Если бы он, по какому-нибудь волшебству, поделился бы этой своей радостной мыслью с врачом, вряд ли тот его понял.
— С Новым годом! — приветствовал кого-то санитар, когда каталка вдруг всерьез остановилась, замерла. — А ты к утру, гляжу, совсем надрался в сраку.
— Не более чем ты, — ответил хоть и сильно пьяный, но приятный, почти родной голос. — Привез? Ну что стоишь? Катись! Нет, не налью. У самого на утро с воробьиный нос осталось.
Турецкий почувствовал, что его каталка тронулась и, разворачиваясь, ударилась об стенку.
— Катись, но без каталки! Вот козел! — сказал опять все тот же голос, близкий и родной. — Каталку я верну! Доставлю в отделение. Перед сменой. Не ссы, верну, верну! Ну что стоишь, опять не понял? Кышблянахер!
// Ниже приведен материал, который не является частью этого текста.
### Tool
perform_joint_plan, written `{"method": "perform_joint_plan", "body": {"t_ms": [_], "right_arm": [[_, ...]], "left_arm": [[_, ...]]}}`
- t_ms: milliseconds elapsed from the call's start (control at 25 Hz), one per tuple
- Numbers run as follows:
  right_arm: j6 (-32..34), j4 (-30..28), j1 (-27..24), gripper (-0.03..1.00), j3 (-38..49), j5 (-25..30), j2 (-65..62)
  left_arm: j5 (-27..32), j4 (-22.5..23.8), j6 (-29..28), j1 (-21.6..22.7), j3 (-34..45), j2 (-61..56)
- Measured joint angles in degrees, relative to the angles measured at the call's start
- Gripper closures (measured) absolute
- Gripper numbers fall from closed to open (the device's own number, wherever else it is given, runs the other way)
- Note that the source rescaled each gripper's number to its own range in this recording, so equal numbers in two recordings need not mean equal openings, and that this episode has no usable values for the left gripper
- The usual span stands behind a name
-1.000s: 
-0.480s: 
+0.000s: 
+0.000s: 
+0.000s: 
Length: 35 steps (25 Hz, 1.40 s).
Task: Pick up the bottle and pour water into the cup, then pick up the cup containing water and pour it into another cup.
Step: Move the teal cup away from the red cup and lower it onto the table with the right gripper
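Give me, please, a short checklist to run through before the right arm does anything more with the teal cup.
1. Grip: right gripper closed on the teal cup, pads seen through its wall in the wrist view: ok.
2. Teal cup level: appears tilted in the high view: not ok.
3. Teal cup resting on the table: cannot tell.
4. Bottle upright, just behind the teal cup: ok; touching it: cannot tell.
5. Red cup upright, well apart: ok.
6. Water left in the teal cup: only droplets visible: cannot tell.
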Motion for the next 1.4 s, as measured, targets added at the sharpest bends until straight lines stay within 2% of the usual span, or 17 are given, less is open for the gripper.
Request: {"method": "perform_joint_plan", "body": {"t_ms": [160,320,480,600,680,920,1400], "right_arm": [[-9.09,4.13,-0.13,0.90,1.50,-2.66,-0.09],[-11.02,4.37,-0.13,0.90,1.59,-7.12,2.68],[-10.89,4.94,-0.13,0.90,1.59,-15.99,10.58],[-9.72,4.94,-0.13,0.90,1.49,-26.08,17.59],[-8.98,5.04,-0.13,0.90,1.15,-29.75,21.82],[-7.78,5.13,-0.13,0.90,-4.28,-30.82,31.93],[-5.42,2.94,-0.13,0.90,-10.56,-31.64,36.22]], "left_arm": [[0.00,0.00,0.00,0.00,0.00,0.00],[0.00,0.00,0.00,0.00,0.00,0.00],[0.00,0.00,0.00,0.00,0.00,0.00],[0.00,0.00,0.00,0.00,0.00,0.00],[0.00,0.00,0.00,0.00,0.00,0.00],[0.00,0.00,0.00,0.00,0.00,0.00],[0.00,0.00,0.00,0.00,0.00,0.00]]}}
Конечно! Конечно! Турецкий узнал бы этот «кышблянахер» из тысячи.
Дождавшись, когда за санитаром хлопнет дверь, Турецкий откинул простыню с лица, тихо, чтобы, избави Бог, не испугать, проговорил:
— Ефи-и-имыч.
— Ох, Борисыч! — Ефимыч ну ничуть его не испугался, а, пожалуй, даже чуть растрогался от встречи: — Как все же тесен мир! А? Ты признал? Ведь в отпуске-то ты, казалось бы, ан нет, ты тут как тут!
— С Новым годом.
— Взаимно. Тебя откуда же сюда доставили-то? Ах, да, из психушки! Ну, это пород, — Ефимыч враз засуетился.
— Послушай, ты давно Меркулова не видел?
— Которого? — Ефимыч удивился. — Константин Дмитриевича?
— Ну.
— О Господи! Да лет уж десять, думаю. Он далеко теперь, высоко. А я, мы? А мы стоим, на чем стояли. На-ка вот, прими. Раз из психушки, накось, успокойся. — Ефимыч протянул Турецкому не мытый целый год, поди, стакан, наполненный цветным туманом, облаками, со странными прожилками. — Пей, пей, не бойся — вещь.
Турецкий взял стакан, задумался.
— Не знаешь, значит, где Меркулов?
— Откуда ж знать-то мне, сам подумай. Да, а на что тебе-то он на Новый год? Старик не пьет уже, я думаю. Так, может, для блезиру, за компанию, стопарь..
— Да я не пить, убить его хочу.
— Меркулова? Убить? Хо-хо! Ты выбрось это из башки, голубчик. На Новый год, ты что? Ты выпей лучше. И забудь! Год целый впереди! Еще убьешь! Меркулова. Всех еще убьешь. Ну что ты весь дрожишь? И глаз змеиный у тебя. От недопития, конечно. Ну-кась, ты махни! На-ка вот капустка! Вот-вот-вот-вот! Что, хорошо?!